[ABOUT THIS TASK]:
Tally the lines of the material that carry the word "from". Give no more than the number.
━━━
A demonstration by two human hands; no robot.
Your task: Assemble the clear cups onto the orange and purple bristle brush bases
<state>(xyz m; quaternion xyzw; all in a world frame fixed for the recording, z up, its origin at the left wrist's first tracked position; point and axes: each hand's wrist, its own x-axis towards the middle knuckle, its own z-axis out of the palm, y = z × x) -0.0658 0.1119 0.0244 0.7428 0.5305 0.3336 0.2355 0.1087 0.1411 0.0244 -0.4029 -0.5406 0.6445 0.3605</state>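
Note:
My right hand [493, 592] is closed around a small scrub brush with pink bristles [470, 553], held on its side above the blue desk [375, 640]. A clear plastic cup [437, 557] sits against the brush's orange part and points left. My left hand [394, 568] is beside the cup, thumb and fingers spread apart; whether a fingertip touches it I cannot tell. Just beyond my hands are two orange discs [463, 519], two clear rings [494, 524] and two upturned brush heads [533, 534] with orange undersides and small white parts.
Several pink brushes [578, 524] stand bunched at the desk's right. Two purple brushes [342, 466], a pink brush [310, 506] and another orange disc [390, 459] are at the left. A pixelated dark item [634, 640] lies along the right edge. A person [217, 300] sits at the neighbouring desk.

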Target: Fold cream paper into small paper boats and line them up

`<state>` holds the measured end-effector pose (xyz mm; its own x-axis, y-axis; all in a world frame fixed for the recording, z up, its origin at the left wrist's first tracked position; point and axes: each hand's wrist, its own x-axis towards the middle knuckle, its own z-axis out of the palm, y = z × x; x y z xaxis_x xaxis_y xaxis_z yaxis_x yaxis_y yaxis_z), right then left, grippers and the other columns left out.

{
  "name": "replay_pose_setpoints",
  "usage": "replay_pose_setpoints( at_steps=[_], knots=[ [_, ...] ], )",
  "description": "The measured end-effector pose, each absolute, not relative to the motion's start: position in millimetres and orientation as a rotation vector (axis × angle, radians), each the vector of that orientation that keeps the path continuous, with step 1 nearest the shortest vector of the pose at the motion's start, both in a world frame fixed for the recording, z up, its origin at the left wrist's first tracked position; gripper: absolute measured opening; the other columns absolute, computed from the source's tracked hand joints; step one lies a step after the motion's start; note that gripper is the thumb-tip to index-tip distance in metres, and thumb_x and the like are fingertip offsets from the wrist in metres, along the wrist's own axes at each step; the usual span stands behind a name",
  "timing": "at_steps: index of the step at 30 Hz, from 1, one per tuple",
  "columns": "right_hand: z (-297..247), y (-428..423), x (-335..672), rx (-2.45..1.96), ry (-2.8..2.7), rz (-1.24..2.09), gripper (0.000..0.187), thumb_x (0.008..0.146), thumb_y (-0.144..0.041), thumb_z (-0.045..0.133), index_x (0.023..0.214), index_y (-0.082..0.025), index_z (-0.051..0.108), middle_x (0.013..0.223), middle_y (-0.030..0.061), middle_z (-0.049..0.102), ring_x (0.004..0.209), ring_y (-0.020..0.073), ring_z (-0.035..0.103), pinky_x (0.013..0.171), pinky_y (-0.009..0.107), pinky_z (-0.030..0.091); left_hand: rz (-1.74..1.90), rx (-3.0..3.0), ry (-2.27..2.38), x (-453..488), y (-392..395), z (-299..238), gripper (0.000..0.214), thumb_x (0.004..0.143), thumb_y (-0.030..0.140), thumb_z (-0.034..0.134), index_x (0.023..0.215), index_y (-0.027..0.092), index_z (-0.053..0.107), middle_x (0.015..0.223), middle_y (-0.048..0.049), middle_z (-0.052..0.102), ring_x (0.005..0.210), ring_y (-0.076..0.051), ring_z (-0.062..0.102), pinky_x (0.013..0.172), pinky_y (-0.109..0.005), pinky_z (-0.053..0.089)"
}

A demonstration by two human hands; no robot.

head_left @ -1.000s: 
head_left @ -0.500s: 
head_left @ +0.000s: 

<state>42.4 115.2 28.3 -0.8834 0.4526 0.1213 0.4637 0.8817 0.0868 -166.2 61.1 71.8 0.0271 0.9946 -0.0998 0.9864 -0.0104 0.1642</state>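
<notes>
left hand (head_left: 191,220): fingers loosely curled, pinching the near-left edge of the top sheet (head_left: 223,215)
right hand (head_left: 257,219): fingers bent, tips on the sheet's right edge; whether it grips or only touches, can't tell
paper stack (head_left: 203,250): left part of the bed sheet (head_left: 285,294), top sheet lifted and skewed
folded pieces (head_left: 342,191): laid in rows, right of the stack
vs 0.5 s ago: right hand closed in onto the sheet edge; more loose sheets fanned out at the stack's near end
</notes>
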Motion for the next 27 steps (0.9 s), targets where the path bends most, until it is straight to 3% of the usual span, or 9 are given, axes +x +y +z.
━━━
[EXERCISE SOLUTION]:
2